Data section below:

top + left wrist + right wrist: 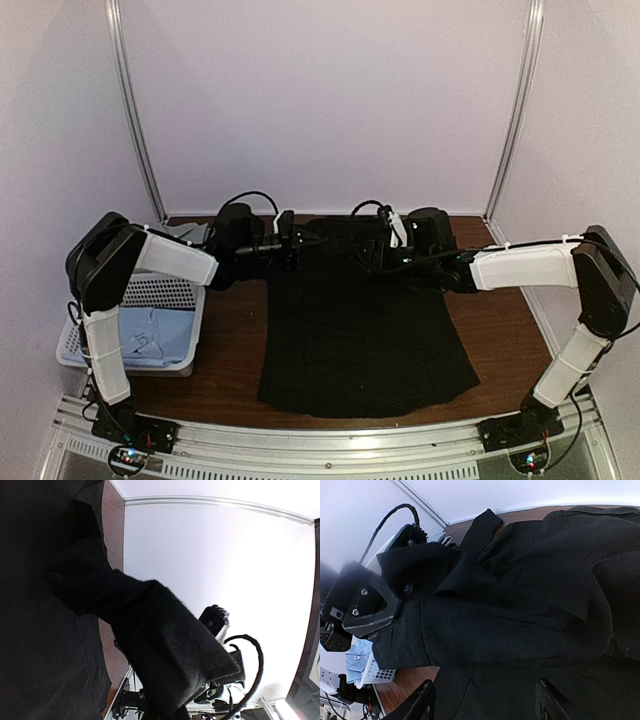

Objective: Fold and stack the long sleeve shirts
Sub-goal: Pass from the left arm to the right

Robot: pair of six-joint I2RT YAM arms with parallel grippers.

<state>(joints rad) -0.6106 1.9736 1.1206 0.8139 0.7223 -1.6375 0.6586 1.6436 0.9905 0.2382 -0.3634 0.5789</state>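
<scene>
Since nothing's stacked yet, the task looks early. Top: black shirt (365,340) flat on worktop (235,330), far edge at left hand (288,247) and right hand (372,255). Blue shirt (150,335) crumpled in lattice basket (165,290), back-left of left hand. Left wrist: hand pinches soft matte black cloth, drooping in a thick fold. Right wrist: fingers (425,702) spread, empty, over limp creased fabric.

Black shirt (365,330): was plain matt black, no pattern, just ahead of the right fingers (425,702), which were black too. Light blue shirt (155,335): was pale and plain. Basket (160,290): white lattice. Worktop (235,345): showed reddish-brown wood. Walls (330,100): pale lilac-white.
</scene>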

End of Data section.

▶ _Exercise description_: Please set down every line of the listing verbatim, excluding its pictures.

▶ _Finished task_:
top + left wrist + right wrist: 

Objective: Fold and stack the long sleeve shirts
Sub-goal: Pass from the left arm to the right

Robot: pair of six-joint I2RT YAM arms with parallel grippers.

<state>(joints rad) -0.6106 1.9736 1.1206 0.8139 0.7223 -1.6375 0.6586 1.6436 0.9905 0.2382 -0.3634 0.5789</state>
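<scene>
Since nothing's stacked yet, the task looks early. Top: black shirt (365,340) flat on worktop (235,330), far edge at left hand (288,247) and right hand (372,255). Blue shirt (150,335) crumpled in lattice basket (165,290), back-left of left hand. Left wrist: hand pinches soft matte black cloth, drooping in a thick fold. Right wrist: fingers (425,702) spread, empty, over limp creased fabric.

Black shirt (365,330): was plain matt black, no pattern, just ahead of the right fingers (425,702), which were black too. Light blue shirt (155,335): was pale and plain. Basket (160,290): white lattice. Worktop (235,345): showed reddish-brown wood. Walls (330,100): pale lilac-white.
</scene>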

No other output is expected for this exercise.